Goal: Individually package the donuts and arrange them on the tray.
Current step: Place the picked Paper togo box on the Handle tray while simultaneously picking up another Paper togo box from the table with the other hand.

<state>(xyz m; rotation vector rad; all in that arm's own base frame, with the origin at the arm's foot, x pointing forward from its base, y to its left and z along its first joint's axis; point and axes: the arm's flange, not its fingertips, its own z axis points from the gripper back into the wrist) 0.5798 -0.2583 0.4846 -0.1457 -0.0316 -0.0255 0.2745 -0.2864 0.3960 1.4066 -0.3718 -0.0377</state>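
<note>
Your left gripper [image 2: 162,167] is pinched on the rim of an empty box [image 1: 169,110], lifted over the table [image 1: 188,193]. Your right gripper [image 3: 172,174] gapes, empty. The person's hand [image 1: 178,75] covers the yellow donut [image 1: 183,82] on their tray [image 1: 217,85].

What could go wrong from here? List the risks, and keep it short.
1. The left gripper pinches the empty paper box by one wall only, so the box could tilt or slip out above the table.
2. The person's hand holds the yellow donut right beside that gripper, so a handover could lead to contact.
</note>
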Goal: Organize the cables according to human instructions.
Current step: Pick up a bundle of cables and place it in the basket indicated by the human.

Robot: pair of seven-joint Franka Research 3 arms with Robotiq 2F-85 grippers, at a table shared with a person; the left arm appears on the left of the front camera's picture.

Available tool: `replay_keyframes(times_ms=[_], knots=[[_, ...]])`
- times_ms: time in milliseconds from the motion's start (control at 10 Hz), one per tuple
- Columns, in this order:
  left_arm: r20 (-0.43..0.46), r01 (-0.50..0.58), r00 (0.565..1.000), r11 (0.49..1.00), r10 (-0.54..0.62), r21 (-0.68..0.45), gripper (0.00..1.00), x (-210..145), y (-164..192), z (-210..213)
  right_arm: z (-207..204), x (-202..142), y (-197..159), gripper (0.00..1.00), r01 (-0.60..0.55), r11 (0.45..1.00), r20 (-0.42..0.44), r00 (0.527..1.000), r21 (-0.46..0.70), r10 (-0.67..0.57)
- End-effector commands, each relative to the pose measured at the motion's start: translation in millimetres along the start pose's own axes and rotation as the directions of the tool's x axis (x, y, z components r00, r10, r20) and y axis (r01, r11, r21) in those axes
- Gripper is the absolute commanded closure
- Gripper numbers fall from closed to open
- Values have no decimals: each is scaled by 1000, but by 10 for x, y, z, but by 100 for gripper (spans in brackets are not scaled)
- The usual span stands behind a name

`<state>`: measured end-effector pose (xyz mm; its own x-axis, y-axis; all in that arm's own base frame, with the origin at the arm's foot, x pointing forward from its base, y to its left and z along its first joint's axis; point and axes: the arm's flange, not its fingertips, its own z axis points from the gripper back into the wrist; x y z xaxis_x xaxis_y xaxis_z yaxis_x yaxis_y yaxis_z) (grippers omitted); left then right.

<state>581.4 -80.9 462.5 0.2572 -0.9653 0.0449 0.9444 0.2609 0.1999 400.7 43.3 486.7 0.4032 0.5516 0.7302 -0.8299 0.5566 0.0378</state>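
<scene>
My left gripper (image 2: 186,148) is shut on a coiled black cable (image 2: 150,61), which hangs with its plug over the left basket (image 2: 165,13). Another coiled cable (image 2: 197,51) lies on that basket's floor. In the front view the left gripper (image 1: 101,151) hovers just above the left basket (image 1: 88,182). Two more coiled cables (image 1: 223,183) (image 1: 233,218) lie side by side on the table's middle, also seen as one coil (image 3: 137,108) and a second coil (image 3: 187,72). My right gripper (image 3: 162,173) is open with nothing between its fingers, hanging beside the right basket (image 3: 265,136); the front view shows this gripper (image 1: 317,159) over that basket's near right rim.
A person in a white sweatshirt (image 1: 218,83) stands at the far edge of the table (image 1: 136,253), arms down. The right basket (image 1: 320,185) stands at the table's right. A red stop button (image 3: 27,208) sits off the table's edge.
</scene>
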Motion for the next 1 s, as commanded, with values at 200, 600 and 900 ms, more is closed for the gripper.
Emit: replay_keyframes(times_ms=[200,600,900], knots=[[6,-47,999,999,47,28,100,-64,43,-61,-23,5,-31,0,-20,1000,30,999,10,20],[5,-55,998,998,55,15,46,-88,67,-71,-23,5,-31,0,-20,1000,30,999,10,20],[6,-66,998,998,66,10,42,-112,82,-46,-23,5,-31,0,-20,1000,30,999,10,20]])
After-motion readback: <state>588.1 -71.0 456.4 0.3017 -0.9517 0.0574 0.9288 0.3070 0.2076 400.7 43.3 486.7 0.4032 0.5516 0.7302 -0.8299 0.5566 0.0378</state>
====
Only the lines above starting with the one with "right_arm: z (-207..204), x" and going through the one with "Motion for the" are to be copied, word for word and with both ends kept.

  right_arm: z (-207..204), x (-202..142), y (-197..159), gripper (0.00..1.00), r01 (-0.60..0.55), r11 (0.45..1.00), r20 (-0.42..0.44), r00 (0.527..1.000), r21 (-0.46..0.70), r10 (-0.67..0.57)
- End-effector commands, each relative to the pose measured at the motion's start: translation in millimetres along the start pose's own axes and rotation as the directions of the tool's x axis (x, y, z components r00, r10, r20) and y axis (r01, r11, r21) in those axes
- Gripper is the absolute commanded closure
- Gripper numbers fall from closed to open
- Values have no decimals: each is scaled by 1000, but by 10 for x, y, z, but by 100 for gripper (spans in brackets are not scaled)
- The usual span stands behind a name

`<state>`: measured end-effector pose (xyz mm; its own x-axis, y-axis; all in that arm's own base frame, with the origin at the arm's foot, x pointing forward from its base, y to its left and z along its first joint's axis; point and axes: the arm's flange, not its fingertips, its own z axis points from the gripper back into the wrist; x y z xaxis_x xaxis_y xaxis_z yaxis_x yaxis_y yaxis_z) (grippers omitted); left then right.

<state>581.4 -80.9 462.5 0.2572 -0.9653 0.0449 0.9444 0.2609 0.1999 400.7 43.3 486.7 0.4032 0.5516 0.7302 -0.8299 0.5566 0.0378</state>
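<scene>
My left gripper (image 2: 186,148) is shut on a coiled black cable (image 2: 150,61), which hangs with its plug over the left basket (image 2: 165,13). Another coiled cable (image 2: 197,51) lies on that basket's floor. In the front view the left gripper (image 1: 101,151) hovers just above the left basket (image 1: 88,182). Two more coiled cables (image 1: 223,183) (image 1: 233,218) lie side by side on the table's middle, also seen as one coil (image 3: 137,108) and a second coil (image 3: 187,72). My right gripper (image 3: 162,173) is open with nothing between its fingers, hanging beside the right basket (image 3: 265,136); the front view shows this gripper (image 1: 317,159) over that basket's near right rim.
A person in a white sweatshirt (image 1: 218,83) stands at the far edge of the table (image 1: 136,253), arms down. The right basket (image 1: 320,185) stands at the table's right. A red stop button (image 3: 27,208) sits off the table's edge.
</scene>
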Motion for the next 1 s, as commanded, with values at 200, 600 and 900 ms, more is closed for the gripper.

No further answer is needed.